CockroachDB Setup

Prerequisites
You’re familiar with the Email Key Manager, External Service, and Web Key Directory services.

This is an alternative database store replacement of Postgres for Email Key Manager (EKM), External Service (FES), and Web Key Directory (WKD).

CockroachDB database configurations

The example in the next section is for the Email Key Manager service. Change appropriately when creating the database store for other services. For Web Key Directory, db_ekm becomes db_wkd, and so on.

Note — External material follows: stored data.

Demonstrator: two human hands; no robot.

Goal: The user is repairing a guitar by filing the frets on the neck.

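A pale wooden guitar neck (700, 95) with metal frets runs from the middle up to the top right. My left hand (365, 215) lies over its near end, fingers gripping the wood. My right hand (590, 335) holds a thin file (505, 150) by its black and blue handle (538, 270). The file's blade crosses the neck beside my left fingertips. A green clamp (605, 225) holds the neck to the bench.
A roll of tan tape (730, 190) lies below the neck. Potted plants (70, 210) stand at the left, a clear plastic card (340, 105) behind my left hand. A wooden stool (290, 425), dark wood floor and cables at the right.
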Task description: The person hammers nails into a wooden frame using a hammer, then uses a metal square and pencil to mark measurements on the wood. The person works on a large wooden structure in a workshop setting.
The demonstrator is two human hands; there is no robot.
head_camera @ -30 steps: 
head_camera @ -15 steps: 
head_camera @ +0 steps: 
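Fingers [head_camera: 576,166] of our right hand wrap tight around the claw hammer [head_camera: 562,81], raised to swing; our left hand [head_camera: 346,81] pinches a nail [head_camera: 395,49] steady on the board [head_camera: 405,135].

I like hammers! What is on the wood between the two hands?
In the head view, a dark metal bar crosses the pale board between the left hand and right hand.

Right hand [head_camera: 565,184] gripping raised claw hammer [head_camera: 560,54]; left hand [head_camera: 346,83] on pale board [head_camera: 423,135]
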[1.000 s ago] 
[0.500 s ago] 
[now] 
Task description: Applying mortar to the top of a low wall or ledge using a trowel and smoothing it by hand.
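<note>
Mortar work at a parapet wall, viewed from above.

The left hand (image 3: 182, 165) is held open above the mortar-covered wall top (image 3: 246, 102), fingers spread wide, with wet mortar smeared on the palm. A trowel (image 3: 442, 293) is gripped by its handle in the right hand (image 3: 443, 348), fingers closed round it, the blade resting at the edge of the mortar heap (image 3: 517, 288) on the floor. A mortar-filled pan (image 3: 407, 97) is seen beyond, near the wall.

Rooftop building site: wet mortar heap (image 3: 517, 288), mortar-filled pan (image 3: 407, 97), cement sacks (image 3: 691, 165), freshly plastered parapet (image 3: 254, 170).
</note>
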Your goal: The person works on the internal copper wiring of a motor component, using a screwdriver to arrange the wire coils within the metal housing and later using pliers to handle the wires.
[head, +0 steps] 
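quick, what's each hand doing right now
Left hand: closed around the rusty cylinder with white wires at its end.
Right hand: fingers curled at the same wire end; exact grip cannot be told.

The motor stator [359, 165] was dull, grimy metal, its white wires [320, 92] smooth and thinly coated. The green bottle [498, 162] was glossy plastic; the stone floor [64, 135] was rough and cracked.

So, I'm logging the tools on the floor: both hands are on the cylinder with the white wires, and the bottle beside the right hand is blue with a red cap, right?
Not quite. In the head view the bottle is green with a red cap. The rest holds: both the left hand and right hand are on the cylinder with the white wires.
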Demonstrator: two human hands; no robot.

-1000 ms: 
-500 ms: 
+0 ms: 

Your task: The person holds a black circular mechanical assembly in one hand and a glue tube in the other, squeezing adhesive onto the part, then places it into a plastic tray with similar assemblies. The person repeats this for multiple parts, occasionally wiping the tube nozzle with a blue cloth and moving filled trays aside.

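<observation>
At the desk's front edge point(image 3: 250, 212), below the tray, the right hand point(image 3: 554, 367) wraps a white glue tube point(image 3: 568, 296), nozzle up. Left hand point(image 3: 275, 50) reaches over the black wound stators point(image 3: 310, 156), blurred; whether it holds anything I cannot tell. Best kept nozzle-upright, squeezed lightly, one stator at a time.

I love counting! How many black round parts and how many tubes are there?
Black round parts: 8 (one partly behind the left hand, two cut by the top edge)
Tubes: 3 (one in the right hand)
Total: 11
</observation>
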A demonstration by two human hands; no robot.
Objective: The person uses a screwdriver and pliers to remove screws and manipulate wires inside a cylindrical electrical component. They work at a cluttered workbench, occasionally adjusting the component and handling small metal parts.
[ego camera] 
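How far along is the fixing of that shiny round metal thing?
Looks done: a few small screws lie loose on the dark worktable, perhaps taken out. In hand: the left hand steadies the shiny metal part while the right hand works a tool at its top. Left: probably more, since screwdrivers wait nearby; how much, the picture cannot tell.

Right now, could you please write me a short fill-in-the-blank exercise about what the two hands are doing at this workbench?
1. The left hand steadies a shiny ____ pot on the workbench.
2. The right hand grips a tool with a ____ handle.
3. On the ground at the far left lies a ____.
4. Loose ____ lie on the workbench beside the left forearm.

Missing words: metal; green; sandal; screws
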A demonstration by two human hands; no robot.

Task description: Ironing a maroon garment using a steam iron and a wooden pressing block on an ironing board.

This is a recommended naming convention, but you’re free to choose your own.

The minimum supported database version is CockroachDB 21.1.15+, the latest version is preferable.

Typical configurations

Having a user with all the privileges is the recommended option for most deployment cases. CockroachDB super user is required to perform the following steps:

Create the database with the CREATE DATABASE db_ekm; command.
Create the user. When you use a TLS Client certificate-based authentication with the CREATE USER user_ekm; command. This is recommended for production deployments. Alternatively, for testing and evaluation, you may use password-based authentication: CREATE USER user_ekm PASSWORD '!CHANGE THIS!';.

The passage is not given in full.